Com as vitórias, chegaram os patrocínios. Apesar da importância da expressão work to surf, o dinheiro não era todo igual… “Recebi um telefonema da Red Bull, com a qual assinei um contrato (que rescindi anos depois, quando se soube que as bebidas energéticas faziam mal ao coração e à saúde em geral)”, conta no livro Lobo do Mar.

Um dos últimos capítulos do livro chama-se Nazaré, meu coração. É aqui que Garrett recorda o dia em que Nicole, a sua mulher, “encontrou uma troca de mensagens, cinco anos antes, entre mim e um bodysurfer português chamado Dino Casimiro, a respeito de uma onda grande que quebra na praia de uma antiga vila de pescadores chamada Nazaré”. O que é que tu achas deste sítio, a Nazaré?, perguntou-lhe ela, professora de ciências e também surfista.

“Todo o surfista sonha em descobrir uma onda, ser o primeiro a pô-la no mapa”, conta Garrett no livro. E assim foi. Garrett e Nicole passaram o inverno de 2011 em Portugal, na Nazaré, “a documentar a nossa demanda da maior onda do mundo”.

‘A onda’

A fotografia de Garrett naquela que haveria de ficar conhecida como ‘A onda’ deu a volta ao mundo. Até Kelly Slater escreveu no Twitter: “Acabei de ver uma imagem do Garrett McNamara, de Portugal, numa onda estupidamente grande. Ele devia postar aquilo o mais depressa possível.”
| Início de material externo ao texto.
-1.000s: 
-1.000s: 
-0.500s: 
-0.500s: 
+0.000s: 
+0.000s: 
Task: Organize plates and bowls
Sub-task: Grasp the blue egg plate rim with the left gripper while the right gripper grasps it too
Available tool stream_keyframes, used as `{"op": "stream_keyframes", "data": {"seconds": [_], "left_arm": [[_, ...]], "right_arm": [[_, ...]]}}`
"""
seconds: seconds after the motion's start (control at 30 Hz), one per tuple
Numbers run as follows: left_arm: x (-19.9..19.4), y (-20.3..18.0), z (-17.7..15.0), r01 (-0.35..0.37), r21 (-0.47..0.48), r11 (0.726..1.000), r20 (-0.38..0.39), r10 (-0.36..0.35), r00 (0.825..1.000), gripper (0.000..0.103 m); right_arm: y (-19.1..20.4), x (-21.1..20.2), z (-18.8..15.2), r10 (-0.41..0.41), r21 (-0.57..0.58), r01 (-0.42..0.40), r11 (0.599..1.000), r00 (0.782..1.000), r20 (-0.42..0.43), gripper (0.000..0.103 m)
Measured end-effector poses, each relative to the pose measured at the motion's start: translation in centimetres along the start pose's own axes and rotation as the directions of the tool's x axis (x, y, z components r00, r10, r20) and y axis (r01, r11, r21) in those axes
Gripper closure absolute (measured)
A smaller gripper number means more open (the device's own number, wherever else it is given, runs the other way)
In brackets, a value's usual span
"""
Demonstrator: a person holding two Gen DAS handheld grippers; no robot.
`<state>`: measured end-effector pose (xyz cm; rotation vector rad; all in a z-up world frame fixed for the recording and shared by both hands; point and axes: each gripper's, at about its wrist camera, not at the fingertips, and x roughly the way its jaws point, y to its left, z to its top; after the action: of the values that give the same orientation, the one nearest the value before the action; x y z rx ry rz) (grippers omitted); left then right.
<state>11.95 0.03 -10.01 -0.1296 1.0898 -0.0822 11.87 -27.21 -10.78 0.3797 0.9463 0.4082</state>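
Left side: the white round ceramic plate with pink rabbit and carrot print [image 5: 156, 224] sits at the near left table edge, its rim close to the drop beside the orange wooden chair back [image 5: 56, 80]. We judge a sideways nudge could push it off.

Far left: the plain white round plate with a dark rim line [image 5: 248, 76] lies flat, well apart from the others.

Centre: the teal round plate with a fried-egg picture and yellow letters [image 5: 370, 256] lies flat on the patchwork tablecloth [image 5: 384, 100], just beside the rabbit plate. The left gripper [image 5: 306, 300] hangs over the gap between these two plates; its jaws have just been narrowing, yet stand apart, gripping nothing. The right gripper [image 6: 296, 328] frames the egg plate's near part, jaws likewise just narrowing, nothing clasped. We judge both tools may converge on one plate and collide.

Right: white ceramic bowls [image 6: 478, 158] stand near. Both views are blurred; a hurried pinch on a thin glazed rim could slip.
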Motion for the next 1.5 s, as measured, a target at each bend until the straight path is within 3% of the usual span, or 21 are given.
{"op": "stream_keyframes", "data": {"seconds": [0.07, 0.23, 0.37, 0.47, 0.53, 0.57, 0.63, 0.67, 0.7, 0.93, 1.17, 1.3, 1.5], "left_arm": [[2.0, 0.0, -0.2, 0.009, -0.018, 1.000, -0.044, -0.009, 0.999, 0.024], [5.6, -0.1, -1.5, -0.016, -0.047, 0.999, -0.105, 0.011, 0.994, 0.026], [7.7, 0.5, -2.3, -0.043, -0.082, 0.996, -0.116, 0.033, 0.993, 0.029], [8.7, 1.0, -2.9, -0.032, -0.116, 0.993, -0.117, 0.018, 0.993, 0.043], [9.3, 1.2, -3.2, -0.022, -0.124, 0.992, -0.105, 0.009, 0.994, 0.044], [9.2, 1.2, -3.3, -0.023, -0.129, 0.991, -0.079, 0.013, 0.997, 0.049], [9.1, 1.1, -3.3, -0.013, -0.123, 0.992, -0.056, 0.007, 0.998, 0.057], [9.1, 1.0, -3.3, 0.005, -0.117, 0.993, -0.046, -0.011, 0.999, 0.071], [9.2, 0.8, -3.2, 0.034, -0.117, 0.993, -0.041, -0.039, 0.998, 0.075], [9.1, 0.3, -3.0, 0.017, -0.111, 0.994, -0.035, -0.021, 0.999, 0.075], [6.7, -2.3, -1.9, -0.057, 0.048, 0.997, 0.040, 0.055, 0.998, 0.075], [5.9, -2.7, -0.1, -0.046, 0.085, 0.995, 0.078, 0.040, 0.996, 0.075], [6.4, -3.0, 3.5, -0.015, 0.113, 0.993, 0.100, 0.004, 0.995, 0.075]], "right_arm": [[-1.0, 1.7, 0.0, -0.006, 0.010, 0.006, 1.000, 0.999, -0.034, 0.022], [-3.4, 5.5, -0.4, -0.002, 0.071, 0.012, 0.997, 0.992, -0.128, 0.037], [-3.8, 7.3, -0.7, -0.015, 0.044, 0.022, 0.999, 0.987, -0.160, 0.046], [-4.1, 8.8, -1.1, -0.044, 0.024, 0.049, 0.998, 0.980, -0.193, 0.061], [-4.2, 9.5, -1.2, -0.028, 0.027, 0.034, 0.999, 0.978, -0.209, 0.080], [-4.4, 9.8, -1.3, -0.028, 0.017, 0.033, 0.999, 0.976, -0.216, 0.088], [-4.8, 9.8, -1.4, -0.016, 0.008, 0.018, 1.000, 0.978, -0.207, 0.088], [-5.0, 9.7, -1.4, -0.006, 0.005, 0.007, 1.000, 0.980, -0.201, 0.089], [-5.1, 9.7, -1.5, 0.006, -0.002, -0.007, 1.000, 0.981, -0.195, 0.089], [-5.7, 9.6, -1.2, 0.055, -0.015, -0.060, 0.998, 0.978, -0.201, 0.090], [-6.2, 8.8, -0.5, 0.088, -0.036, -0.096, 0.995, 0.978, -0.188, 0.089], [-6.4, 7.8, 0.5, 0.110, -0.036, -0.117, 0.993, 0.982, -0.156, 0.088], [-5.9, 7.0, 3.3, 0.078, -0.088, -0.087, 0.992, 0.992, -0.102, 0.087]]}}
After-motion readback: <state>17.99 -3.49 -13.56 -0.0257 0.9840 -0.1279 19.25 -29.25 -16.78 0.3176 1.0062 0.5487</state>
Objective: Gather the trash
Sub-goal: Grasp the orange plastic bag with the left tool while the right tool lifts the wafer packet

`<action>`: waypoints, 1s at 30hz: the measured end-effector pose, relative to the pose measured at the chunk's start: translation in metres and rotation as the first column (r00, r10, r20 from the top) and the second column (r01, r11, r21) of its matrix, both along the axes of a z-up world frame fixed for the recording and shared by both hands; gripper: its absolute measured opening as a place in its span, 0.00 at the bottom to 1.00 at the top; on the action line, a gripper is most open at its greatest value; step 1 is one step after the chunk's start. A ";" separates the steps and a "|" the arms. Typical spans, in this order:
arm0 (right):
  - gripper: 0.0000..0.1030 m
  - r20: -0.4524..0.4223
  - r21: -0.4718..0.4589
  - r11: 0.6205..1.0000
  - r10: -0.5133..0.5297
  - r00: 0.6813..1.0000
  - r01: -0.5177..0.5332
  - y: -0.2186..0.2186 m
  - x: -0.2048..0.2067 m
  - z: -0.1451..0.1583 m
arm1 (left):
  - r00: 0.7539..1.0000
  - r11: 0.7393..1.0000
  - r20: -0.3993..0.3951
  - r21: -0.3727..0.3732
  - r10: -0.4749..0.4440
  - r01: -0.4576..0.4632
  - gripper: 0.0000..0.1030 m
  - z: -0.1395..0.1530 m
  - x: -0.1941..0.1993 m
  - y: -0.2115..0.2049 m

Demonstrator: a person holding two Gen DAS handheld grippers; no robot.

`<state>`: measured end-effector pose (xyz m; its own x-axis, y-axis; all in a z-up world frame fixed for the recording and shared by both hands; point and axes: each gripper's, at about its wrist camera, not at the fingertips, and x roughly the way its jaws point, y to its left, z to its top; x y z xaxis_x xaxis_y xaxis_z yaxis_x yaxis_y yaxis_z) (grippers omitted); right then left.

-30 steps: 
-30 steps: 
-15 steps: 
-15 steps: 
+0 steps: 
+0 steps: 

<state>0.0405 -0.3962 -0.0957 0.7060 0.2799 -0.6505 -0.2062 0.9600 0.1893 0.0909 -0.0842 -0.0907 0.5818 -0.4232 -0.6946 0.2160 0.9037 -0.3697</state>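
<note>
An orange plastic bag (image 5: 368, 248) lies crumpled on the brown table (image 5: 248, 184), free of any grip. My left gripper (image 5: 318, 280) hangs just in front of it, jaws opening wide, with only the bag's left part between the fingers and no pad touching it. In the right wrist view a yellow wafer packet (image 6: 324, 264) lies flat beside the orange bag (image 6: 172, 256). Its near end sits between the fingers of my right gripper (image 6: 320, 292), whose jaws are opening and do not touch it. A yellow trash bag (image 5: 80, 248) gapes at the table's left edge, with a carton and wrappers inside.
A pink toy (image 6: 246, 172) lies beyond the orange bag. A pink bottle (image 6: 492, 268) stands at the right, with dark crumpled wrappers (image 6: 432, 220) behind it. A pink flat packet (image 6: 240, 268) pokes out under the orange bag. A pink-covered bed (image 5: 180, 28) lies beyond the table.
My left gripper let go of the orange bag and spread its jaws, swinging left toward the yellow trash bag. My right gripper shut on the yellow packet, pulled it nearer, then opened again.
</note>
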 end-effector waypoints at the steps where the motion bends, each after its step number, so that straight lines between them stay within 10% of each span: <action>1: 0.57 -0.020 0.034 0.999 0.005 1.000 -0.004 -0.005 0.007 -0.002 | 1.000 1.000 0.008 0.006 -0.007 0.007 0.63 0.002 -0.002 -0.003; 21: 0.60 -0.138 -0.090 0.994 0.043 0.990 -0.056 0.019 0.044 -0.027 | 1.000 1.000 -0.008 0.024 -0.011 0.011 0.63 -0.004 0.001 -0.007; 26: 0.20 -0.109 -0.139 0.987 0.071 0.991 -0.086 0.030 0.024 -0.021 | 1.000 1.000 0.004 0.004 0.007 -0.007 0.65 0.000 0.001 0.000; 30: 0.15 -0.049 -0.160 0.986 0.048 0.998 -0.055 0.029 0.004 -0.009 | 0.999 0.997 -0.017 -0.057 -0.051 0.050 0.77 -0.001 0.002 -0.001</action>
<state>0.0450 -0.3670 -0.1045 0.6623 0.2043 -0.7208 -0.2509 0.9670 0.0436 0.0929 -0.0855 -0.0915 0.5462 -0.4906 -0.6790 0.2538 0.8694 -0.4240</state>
A Nazaré deu-lhe ‘A onda’. E Garrett McNamara, o detentor do recorde do Guinness por surfar a maior onda de sempre e o primeiro estrangeiro a receber a condecoração Medalha Naval Vasco da Gama, atribuída pelo Estado português, colocou aquela vila pesqueira no circuito mundial dos melhores spots para fazer surf. “Obrigada.”